Cabinet makeovers keep Kitchen Tune-Up franchisees busy
03/01/2012 10:09 AM
03/01/2012 10:09 AM
Arlene Phillips hangs up the phone. New customer, same old story.
“Getting rid of oak is keeping us in business," she said.
Actually, the Kitchen Tune-Up franchise that Phillips owns with her husband, Jim, does a lot more than just redo oak cabinets. But that work has been a mainstay.
Asked what customers prefer over oak, Jim replied: “Anything else."
The Phillipses started Kitchen Tune-Up in the summer of 2005, after Jim had spent 17 years working for Learjet.
“What’s the politically correct way to say this?" he said. “I was ready for a change."
Arlene, meanwhile, had just retired as a school secretary for Maize. That job, she said, prepared her for the customer service aspect of owning a small business.
Arlene answers the phone and handles the paperwork while Jim, who always has been good with his hands, oversees the physical work; both do estimates and sales. They work out of their home in west Wichita and employ two people – Charlotte Martin and Austin Koehn – whom Arlene calls “gold."
Kitchen Tune-Up is a franchise operation headquartered in Aberdeen, S.D. The couple considered a dozen different business opportunities, including starting their own business from scratch, before finding Kitchen Tune-Up through a franchise broker. They are the only franchisees in Kansas.
Jim said paying for a franchise was worth it because of the associated benefits, from training to help with marketing to being part of a buying network.
“I didn’t have to reinvent the wheel with them," he said. “If you do what they tell you, you’re usually successful."
Jim said he was initially attracted by the company’s signature wood reconditioning service, known as the Tune-Up. It’s a one-day process that removes built-up grime and dirt from cabinet surfaces, touches up faded areas and restores the finish. Kitchen Tune-Up brochures say the result is a cabinet that looks “90 to 95 percent new."
“I looked at that and said, that’s neat," he said. “People will like that."
Cabinet refacing has become the biggest part of the Phillipses’ business. That involves replacing cabinet doors and drawer fronts along with installing a matching wood veneer on the existing cabinet boxes.
“We have thousands (of models) to choose from," Jim said.
The results can be subtle or dramatic.

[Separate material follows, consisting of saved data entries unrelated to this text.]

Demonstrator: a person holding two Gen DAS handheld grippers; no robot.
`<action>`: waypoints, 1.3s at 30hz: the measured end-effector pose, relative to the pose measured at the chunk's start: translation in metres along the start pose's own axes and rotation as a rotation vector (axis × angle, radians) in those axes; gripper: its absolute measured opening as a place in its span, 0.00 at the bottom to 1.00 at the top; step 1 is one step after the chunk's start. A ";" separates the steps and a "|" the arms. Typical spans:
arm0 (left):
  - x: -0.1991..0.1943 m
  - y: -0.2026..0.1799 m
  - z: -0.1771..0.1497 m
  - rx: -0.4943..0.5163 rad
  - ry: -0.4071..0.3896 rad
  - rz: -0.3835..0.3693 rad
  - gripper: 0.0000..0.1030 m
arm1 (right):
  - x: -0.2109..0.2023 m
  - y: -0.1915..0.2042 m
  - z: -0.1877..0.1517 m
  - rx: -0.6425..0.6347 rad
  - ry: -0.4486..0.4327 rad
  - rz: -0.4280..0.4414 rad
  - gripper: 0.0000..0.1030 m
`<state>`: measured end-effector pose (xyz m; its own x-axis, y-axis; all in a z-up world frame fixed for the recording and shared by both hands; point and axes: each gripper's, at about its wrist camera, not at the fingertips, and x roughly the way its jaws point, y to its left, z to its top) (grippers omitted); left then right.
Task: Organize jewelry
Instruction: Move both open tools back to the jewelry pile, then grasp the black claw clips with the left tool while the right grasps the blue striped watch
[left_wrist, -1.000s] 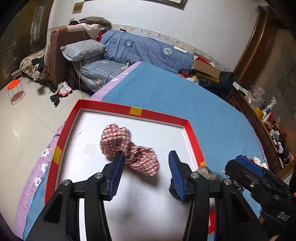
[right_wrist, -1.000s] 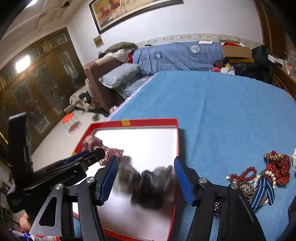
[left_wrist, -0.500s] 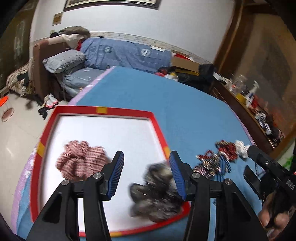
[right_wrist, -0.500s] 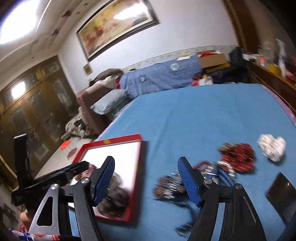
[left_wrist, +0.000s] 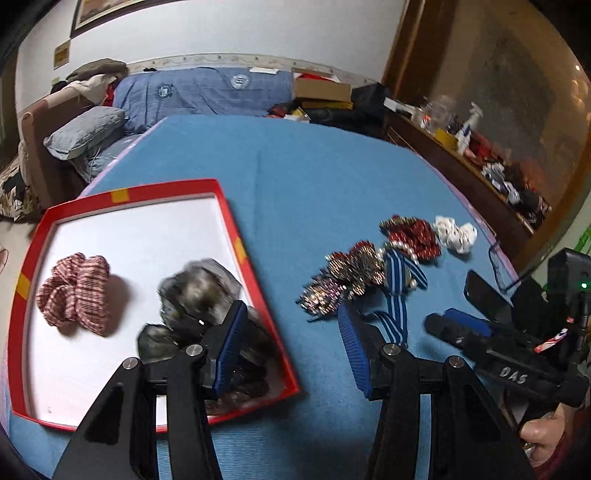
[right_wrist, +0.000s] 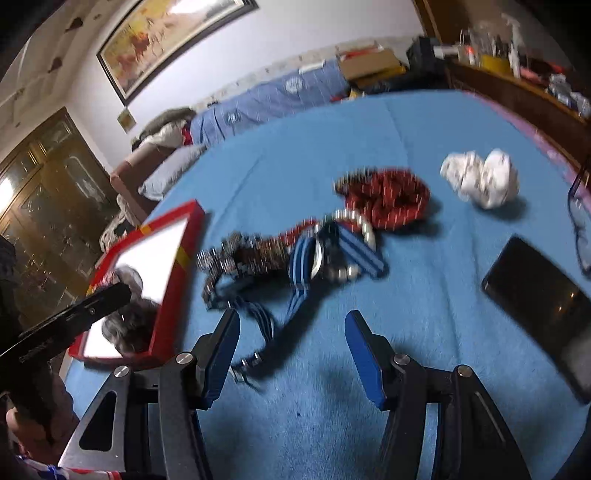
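Red-rimmed white tray (left_wrist: 229, 206) holds sorted scrunchies; the tangled jewelry pile (right_wrist: 288, 251) is approached by the empty right claw (right_wrist: 291, 354), just narrowing; the left claw (left_wrist: 295, 347) is open, empty.

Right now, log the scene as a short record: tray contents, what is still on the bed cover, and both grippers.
tray: red-rimmed tray on the blue bed cover
in tray: plaid scrunchie; dark grey scrunchie, blurred
on cover: jewelry pile with blue striped strap; red scrunchie; white scrunchie; black phone
left gripper: open, nothing between the fingers
right gripper: open, jaws just closing, nothing between them, pointed near the strap's end
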<state>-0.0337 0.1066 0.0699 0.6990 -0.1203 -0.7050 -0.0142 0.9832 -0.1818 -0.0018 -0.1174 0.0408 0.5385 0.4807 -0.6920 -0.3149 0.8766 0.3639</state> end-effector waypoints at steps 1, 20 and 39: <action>0.001 -0.003 -0.002 0.005 0.003 0.001 0.48 | 0.004 0.001 -0.002 -0.007 0.017 -0.002 0.60; 0.021 -0.020 0.005 0.119 0.057 -0.016 0.61 | 0.031 -0.008 0.005 -0.089 0.050 -0.183 0.04; 0.133 -0.077 0.028 0.267 0.214 0.107 0.55 | -0.008 -0.090 -0.014 0.172 0.022 0.069 0.08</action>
<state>0.0801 0.0191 0.0098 0.5377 -0.0132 -0.8431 0.1283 0.9895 0.0664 0.0112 -0.1999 0.0048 0.5022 0.5409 -0.6747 -0.2111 0.8333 0.5110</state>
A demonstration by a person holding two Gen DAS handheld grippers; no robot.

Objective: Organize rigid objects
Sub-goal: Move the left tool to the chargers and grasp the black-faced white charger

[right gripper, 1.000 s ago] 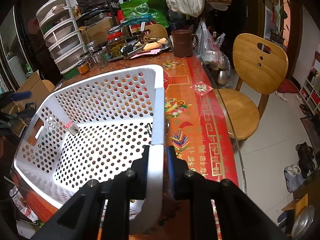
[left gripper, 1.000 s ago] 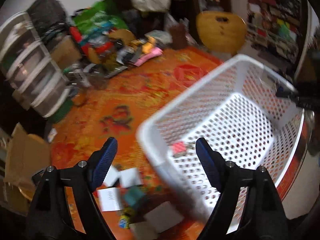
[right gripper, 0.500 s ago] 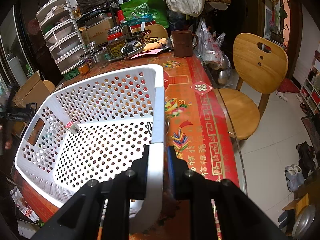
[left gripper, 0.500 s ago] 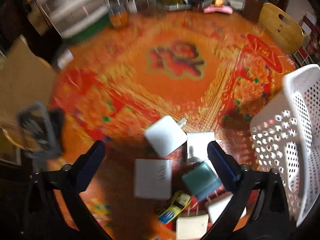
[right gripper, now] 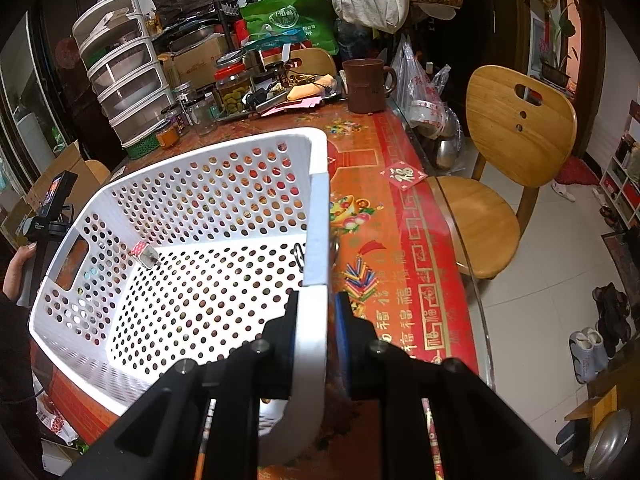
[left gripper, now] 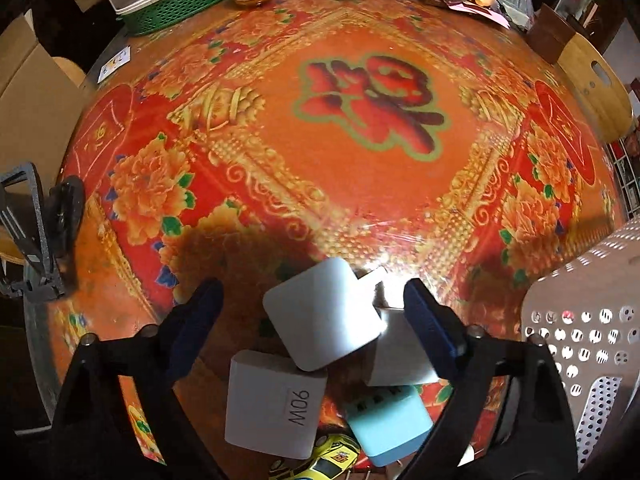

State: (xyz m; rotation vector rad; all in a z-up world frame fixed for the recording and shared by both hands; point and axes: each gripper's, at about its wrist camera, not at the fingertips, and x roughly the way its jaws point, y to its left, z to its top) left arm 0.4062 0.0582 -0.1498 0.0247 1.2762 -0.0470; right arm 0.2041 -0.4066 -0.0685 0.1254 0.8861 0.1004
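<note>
White basket [right gripper: 200, 216] nearly empty — my right tool [right gripper: 316, 316] clenches its rim; lower centre, left tool [left gripper: 312, 312] spread wide over unsorted chargers [left gripper: 324, 316].

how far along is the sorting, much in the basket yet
Barely started. The white basket holds just one small block and a clip. The right gripper clamps the basket rim. The left gripper, jaws open, hovers over the white chargers, blue charger and toy car.

My tabletop [left gripper: 360, 200] wears a glossy, printed plastic cover that throws back glare. The white basket [right gripper: 192, 208] is smooth perforated plastic. The white charger [left gripper: 320, 316] looks matt plastic. At right, the chair [right gripper: 516, 120] is varnished wood.
</note>
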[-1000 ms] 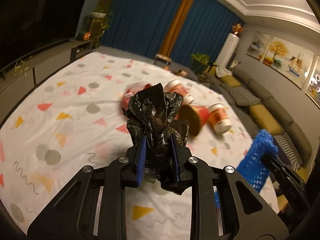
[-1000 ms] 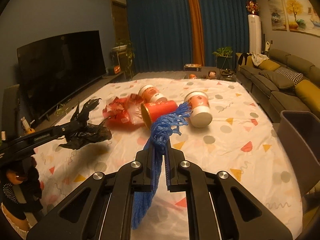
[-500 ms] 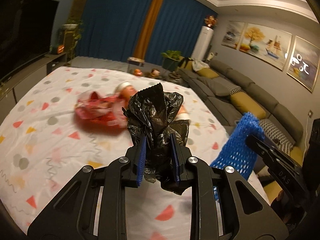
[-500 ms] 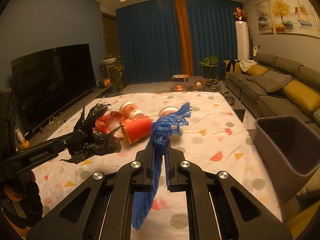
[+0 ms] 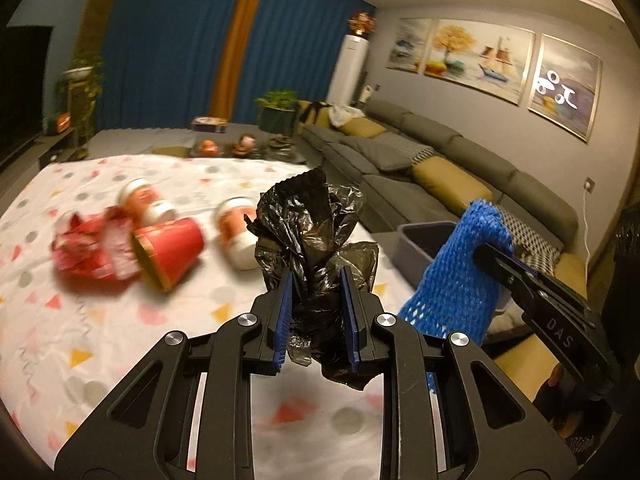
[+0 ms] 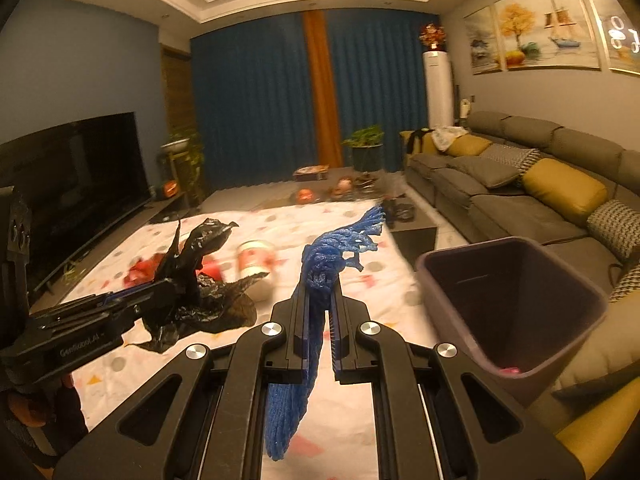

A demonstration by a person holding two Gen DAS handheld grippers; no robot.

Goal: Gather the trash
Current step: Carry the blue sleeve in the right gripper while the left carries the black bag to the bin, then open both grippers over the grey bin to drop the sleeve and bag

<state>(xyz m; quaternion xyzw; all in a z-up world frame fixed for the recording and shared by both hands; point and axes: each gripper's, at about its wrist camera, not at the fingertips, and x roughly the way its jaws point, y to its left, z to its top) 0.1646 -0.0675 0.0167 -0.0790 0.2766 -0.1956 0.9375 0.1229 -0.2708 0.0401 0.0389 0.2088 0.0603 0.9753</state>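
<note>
My left gripper (image 5: 316, 280) is shut on a crumpled black plastic bag (image 5: 316, 232) held above the patterned sheet; the same black plastic bag (image 6: 192, 276) shows at the left of the right wrist view. My right gripper (image 6: 322, 280) is shut on a blue foam net (image 6: 320, 264), which hangs down between the fingers; that blue foam net (image 5: 460, 280) appears to the right in the left wrist view. A dark grey bin (image 6: 512, 300) stands open on the right, just beyond the right gripper. Paper cups (image 5: 168, 256) and a red wrapper (image 5: 88, 252) lie on the sheet.
The white sheet (image 6: 360, 292) with coloured shapes covers the floor. A grey sofa (image 6: 540, 184) with yellow cushions runs along the right wall. A television (image 6: 68, 176) on a low stand lines the left. Plants and small objects sit by the blue curtains.
Both grippers have swung to the right and risen a little with their loads. The bin has come into view and closer to the right gripper. The cups have slid leftward in both views.
</note>
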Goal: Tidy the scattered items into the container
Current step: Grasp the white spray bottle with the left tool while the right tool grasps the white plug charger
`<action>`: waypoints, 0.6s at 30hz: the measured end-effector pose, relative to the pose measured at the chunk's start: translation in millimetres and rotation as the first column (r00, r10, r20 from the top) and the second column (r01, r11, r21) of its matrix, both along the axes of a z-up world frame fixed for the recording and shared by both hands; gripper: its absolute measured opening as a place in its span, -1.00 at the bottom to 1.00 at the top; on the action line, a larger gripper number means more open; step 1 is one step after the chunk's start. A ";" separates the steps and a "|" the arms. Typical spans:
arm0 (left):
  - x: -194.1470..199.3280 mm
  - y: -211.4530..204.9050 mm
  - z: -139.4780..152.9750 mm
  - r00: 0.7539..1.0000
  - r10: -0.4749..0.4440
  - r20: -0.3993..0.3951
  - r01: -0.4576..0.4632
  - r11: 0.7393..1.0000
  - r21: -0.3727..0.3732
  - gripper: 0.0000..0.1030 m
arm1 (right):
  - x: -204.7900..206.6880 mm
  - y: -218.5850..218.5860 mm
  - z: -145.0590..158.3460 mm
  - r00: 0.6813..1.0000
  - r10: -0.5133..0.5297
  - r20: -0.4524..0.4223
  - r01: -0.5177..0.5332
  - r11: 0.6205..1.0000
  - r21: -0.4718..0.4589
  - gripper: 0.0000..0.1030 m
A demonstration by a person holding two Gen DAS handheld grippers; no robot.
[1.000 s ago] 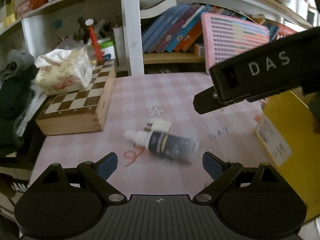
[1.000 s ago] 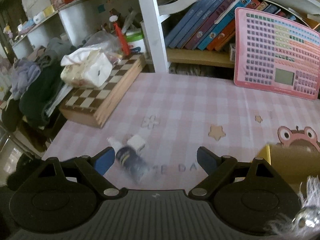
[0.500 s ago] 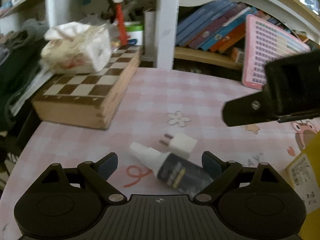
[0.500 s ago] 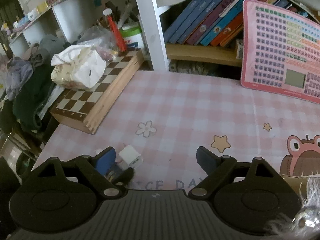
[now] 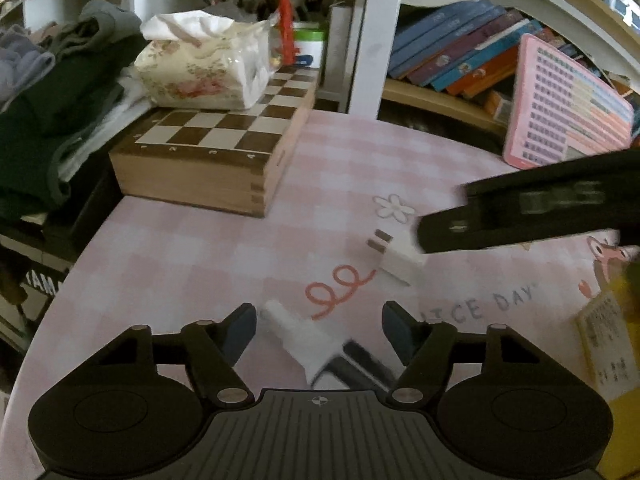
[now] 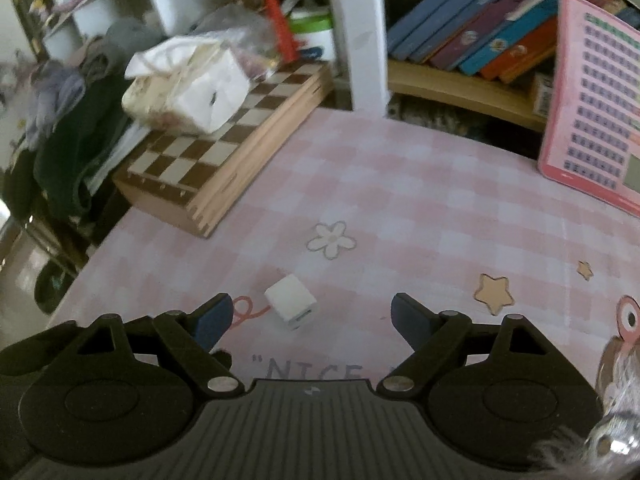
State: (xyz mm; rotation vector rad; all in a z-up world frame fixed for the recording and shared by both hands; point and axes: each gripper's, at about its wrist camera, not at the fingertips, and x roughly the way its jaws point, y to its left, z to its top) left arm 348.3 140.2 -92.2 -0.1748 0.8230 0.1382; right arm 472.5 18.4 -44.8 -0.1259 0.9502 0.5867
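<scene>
White and dark bottle (image 5: 320,350): a white nozzle on a dark body, lying flat on the table (image 5: 192,256), at 6 o'clock in the left wrist view, its nozzle toward 10 o'clock.
Left tool (image 5: 316,330): its jaws have just been closing, with the bottle between them; the blue pads (image 5: 240,330) stand apart on either side and no pressing contact shows.
White plug (image 6: 291,302): a small cube charger resting on the pink check cloth at 5 o'clock of the flower print, prongs toward 10 o'clock in the left view.
Right tool (image 6: 306,320): jaws wide apart, nothing between the pads; the plug sits just ahead of them, left of centre.
Container (image 5: 616,344): a yellow box with a printed label, at 3 o'clock in the left view, near the plug.
Step in hand: reaching, one tool to each item; neither looks held.
Next move: likely the left tool clamps the bottle's body, while the right shifts toward 9 o'clock to centre on the plug.
Surroundings: chessboard box (image 5: 208,156) under a tissue pack (image 5: 204,68) at 11 o'clock; books beyond.
</scene>
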 end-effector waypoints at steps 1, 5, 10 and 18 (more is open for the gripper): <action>-4.4 -0.3 0.0 1.000 0.003 -0.004 -0.003 1.000 0.004 0.39 | 0.3 4.6 -2.8 1.000 0.017 -0.002 -0.017 1.000 -0.010 0.67; -24.3 -0.1 3.0 1.000 0.020 -0.008 -0.020 1.000 -0.001 0.39 | 2.1 20.4 -12.2 0.997 0.077 0.001 -0.077 0.996 -0.054 0.64; -29.5 -2.6 -4.2 0.999 -0.019 -0.045 0.018 0.999 -0.037 0.14 | 6.4 33.4 -24.0 0.991 0.131 0.012 -0.129 0.985 -0.111 0.53; -36.1 -5.7 -0.9 0.991 -0.122 -0.052 0.123 0.992 0.008 -0.28 | 11.5 39.3 -37.0 0.983 0.181 -0.029 -0.183 0.975 -0.126 0.07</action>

One customer is going with a high-gloss purple and silver look.
“It’s gonna be styling," Jim said.
For another project, which won a national award from the corporate office, Kitchen Tune-Up created a kitchen island with seating for 10 and its own beverage center.
Another line of business for Kitchen Tune-Up is replacing cabinets altogether with custom cabinetry. The couple are accustomed to coordinating their work with other craftsmen in the remodeling business.
Kitchen Tune-Up has completed around 500 jobs in Wichita and the surrounding area.
The Phillipses say TV shows about home remodeling drive many of the trends in their business. The “reality" tag on some of those shows causes Jim to grin.
“There are two things you see," he said. “One is they can remodel a kitchen for $2,000 in two days, which is not right. Or if you watch the next show, it takes them two months and costs $150,000.
“The reality in Wichita is somewhere in between."
Interestingly, the Phillipses’ own kitchen features oak cabinets, albeit ones that look brand-new thanks to the Tune-Up.
It’s not that Arlene’s work hasn’t given her ideas for changes. She has too many, in fact.
“Every one we do is my new favorite."